Last week I visited my specialist. I see him twice a year for check-ups. Before each visit I email him to ask which bloods I should have. He emails me back with lists like “Let’s do:
FBC, U&E, LIVER FUNCTION, THYROID FUNCTION INCLUDING T3 AND T4”. So I go to the path lab before or after work and do that. That’s about a week before to be sure he’ll get the results on time for my consultation. Because I like to know the results. It’s been nearly 26 years, but I still like to know. Then I can relax for a while.
I still hate needles. But I have had to go for bloods my entire life. My 15-year-old self would be impressed that I now schedule these events myself and subject myself to the needle. I still cannot watch the gruesome process, however. It’s not the blood. Blood fascinates me. It’s the sharp object entering my flesh. I told my blood-drawer about it this last time and he confided in me that he can’t watch people taking his blood either.

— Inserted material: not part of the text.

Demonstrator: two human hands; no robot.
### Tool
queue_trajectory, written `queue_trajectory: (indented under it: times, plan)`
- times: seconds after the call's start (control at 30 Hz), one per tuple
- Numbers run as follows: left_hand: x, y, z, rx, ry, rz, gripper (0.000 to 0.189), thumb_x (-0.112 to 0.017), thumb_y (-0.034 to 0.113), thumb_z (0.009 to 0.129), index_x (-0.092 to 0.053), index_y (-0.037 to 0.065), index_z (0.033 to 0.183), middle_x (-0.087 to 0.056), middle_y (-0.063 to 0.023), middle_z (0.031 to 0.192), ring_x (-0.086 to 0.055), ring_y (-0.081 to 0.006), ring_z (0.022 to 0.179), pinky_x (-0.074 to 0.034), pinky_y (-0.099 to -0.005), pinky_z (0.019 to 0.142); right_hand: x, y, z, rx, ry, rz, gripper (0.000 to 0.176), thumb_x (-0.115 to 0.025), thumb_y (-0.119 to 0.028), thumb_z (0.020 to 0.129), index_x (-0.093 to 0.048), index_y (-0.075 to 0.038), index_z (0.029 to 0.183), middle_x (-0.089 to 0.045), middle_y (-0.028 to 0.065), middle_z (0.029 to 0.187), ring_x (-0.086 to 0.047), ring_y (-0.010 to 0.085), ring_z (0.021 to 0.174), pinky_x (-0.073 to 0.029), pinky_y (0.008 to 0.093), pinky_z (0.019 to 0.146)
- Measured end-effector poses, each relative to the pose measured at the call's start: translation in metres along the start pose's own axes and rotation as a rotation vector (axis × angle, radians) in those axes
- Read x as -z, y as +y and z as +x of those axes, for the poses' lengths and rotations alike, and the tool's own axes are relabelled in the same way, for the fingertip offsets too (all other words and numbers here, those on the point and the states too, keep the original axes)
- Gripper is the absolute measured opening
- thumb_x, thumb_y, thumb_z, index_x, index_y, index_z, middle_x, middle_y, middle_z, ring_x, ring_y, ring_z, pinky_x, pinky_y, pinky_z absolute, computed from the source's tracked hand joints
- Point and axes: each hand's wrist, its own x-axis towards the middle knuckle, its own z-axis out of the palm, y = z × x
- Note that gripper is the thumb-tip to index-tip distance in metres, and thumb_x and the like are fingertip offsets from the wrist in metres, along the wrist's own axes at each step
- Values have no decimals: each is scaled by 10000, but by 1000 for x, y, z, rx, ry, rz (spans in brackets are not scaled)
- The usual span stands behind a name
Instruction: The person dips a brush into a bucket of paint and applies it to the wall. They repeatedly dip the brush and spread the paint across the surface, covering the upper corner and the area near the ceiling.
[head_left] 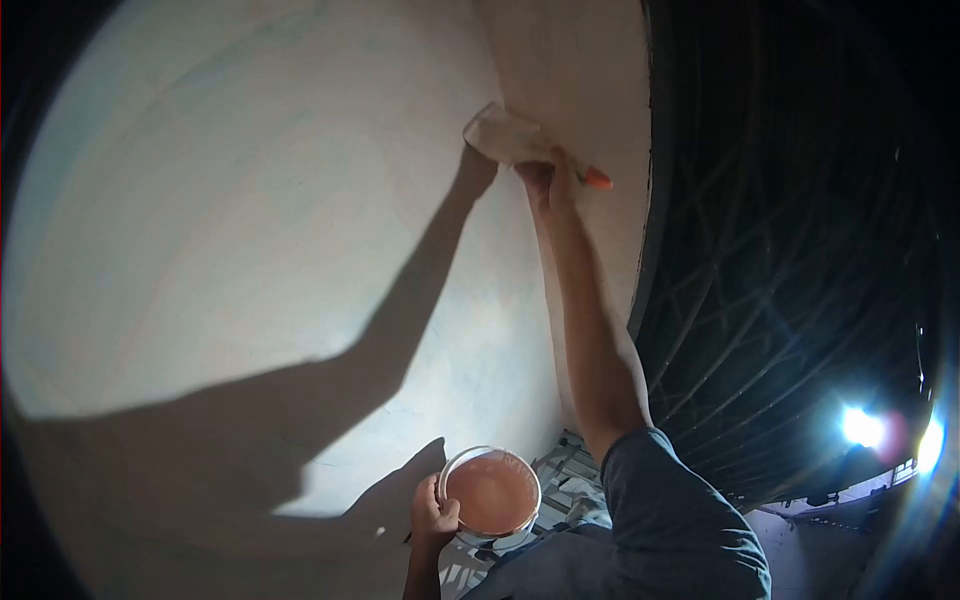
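Note:
My right hand [548, 180] is raised high against the wall, fingers wrapped round a wide, flat paintbrush [510, 135]. The brush's pale broad end lies over the wall near a corner line, and its orange handle tip [598, 178] sticks out to the right. Low in the view, my left hand [434, 515] grips the left rim of a white bucket [538, 490], with the thumb over the edge. Pinkish-brown paint [492, 495] shows inside the bucket.
The pale, faintly mottled wall [250, 200] curves across the left, crossed by my arm's shadow. A dark lattice-like surface [780, 250] fills the right side. Bright lamps [862, 427] glare at lower right. Below the bucket, slatted or cluttered structure [570, 470] shows.

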Motion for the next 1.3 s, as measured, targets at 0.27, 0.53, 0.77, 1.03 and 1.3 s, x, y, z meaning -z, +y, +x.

After a lifetime of blood tests, by the time I was 15 I had become so phobic about needles that I would cry and cry when I had to have bloods taken. My mother told me that I would need to have them taken all my life so I needed to manage it. So I analysed the process and broke it down into its component stages. Back then I was going every three months and every visit I managed another step in the process. What ruined the last step, where I would have been able to watch my paediatrician actually stick the needle in my arm, was that my paediatrician went on leave for the only time in all the years I went to him. He brought in a locum who had no idea about how to work with children and our small blood vessels. He hurt me so badly that I looked as if my arm had been run over by a car. When I told my paediatrician what had happened he assured me that that man would never come back again.

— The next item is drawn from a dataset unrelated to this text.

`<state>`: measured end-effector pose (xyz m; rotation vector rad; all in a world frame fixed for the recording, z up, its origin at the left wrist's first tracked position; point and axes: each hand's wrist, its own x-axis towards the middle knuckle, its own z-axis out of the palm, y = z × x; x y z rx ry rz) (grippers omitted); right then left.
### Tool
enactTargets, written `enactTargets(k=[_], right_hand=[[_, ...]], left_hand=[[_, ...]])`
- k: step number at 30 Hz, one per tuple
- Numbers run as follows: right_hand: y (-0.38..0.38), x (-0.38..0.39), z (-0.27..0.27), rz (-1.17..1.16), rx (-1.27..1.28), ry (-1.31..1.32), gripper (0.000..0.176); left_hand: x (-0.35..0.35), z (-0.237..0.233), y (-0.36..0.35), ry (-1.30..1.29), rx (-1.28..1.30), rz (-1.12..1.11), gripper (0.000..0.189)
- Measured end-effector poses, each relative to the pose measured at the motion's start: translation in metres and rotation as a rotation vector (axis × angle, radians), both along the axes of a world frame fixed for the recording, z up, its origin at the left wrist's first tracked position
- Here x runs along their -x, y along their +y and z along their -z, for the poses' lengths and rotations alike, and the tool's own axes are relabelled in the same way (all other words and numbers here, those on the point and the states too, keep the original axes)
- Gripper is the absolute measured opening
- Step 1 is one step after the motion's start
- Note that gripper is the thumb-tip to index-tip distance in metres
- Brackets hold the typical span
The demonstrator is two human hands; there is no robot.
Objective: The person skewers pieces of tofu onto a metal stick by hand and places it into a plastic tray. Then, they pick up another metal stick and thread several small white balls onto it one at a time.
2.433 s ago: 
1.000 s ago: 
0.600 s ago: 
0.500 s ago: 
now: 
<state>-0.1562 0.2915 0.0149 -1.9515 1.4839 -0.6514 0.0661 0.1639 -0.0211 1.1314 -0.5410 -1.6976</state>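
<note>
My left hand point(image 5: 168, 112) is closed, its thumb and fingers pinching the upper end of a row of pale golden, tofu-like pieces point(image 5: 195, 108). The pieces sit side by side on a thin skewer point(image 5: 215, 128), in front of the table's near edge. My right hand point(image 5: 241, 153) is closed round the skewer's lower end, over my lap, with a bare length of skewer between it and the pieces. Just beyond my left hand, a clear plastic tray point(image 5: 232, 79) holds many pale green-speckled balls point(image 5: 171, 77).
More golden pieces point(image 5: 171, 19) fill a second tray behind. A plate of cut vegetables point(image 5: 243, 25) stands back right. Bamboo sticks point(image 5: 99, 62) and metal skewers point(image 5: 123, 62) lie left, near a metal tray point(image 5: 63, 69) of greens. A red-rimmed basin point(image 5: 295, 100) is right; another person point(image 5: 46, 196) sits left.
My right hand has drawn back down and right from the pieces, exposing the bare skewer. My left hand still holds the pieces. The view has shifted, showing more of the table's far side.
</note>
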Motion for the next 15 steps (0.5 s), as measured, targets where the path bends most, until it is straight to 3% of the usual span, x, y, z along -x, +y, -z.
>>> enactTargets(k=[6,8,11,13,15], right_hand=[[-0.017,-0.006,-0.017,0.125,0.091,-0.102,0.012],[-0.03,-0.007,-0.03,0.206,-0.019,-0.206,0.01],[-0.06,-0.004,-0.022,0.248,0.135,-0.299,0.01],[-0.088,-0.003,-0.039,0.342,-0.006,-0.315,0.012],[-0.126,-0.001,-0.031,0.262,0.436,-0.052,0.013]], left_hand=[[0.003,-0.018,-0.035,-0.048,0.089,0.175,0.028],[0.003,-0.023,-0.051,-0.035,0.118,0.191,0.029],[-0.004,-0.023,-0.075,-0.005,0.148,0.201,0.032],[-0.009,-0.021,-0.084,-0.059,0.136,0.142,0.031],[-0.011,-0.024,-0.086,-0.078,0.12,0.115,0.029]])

So now I can watch most of the process and then avert my eyes as they jab in the needle. The path lab is fairly close to my house and the consulting rooms are almost as near, which makes me feel better about it all. Sometimes waiting for the results makes me more anxious, other times less so. This depends on how I am generally feeling and, as I keep my phones on silent and don’t return calls I would probably miss a call about my results if anything important came up.
When I see my specialist I always ask him how the results were and he always says “perfect”. If I am feeling anxious I grill him about what exactly they were so I can decide if they actually were perfect. They have been stable for 22 years now, but things can always change. One time I interrogated him about whether or not he would tell me if something was going wrong. He told me that he would and, although he has never lied to me in the 10 years I have been consulting him, I still didn’t believe him. He is a very patient man. And I am a very persistent patient.
Last week my results were perfect again and I was once again relieved. I have booked my next appointment for March. The receptionist doesn’t have her 2018 diary yet, but I am in there already.